──────── DATA EXTRACT

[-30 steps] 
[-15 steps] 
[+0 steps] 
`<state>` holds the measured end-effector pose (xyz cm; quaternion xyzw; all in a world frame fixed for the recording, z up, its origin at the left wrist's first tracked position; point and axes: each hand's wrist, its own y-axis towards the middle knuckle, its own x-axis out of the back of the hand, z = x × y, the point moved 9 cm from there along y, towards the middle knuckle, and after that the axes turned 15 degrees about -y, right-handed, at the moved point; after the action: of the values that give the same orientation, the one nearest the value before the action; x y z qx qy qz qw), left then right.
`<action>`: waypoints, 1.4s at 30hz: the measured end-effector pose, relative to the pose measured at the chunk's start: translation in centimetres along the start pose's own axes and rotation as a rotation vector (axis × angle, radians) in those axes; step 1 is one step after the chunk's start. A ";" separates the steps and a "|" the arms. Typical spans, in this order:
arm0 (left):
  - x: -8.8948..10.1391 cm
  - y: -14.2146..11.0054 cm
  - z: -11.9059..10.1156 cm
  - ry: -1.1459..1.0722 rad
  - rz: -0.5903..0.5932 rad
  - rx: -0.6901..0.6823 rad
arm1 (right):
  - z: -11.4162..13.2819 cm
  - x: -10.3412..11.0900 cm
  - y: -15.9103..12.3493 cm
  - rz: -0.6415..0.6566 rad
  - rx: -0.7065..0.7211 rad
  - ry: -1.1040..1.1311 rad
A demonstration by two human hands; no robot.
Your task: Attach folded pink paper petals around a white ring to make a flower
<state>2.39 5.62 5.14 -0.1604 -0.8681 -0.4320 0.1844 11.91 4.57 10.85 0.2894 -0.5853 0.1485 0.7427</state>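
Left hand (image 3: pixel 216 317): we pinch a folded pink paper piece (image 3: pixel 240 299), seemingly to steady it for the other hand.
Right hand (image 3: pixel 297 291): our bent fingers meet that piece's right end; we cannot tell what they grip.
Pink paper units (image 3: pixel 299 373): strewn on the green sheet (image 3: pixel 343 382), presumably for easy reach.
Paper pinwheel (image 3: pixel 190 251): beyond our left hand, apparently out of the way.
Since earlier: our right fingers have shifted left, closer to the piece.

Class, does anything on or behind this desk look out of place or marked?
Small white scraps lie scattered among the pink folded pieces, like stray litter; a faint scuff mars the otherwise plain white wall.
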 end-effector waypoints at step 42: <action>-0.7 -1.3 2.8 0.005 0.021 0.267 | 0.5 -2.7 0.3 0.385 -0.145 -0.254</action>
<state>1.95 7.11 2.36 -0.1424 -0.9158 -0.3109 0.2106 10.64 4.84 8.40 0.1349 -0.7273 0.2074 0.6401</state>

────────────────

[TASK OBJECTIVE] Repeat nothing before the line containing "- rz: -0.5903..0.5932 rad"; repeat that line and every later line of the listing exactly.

[EXERCISE RESPONSE]
  - rz: -0.5903..0.5932 rad
  - rx: -0.6901..0.6823 rad
arm1 (right):
  - z: -11.4162..13.2819 cm
  - x: -10.3412..11.0900 cm
  - y: -15.9103..12.3493 cm
  - rz: -0.6415..0.6566 rad
  - rx: -0.7065..0.7211 rad
  - ry: -1.1040..1.1311 rad
A demonstration by two human hands; no robot.
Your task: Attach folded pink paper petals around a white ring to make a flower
<state>2.39 5.62 5.14 -0.1604 -0.8681 -0.4320 0.1844 11.91 4.57 10.85 0.2894 -0.5853 0.1485 0.7427</state>
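Left hand (image 3: pixel 216 317): we pinch a folded pink paper piece (image 3: pixel 240 299), seemingly to steady it for the other hand.
Right hand (image 3: pixel 297 291): our bent fingers meet that piece's right end; we cannot tell what they grip.
Pink paper units (image 3: pixel 299 373): strewn on the green sheet (image 3: pixel 343 382), presumably for easy reach.
Paper pinwheel (image 3: pixel 190 251): beyond our left hand, apparently out of the way.
Since earlier: our right fingers have shifted left, closer to the piece.

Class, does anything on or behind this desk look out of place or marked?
Small white scraps lie scattered among the pink folded pieces, like stray litter; a faint scuff mars the otherwise plain white wall.
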 end-effector waypoints at step 42: <action>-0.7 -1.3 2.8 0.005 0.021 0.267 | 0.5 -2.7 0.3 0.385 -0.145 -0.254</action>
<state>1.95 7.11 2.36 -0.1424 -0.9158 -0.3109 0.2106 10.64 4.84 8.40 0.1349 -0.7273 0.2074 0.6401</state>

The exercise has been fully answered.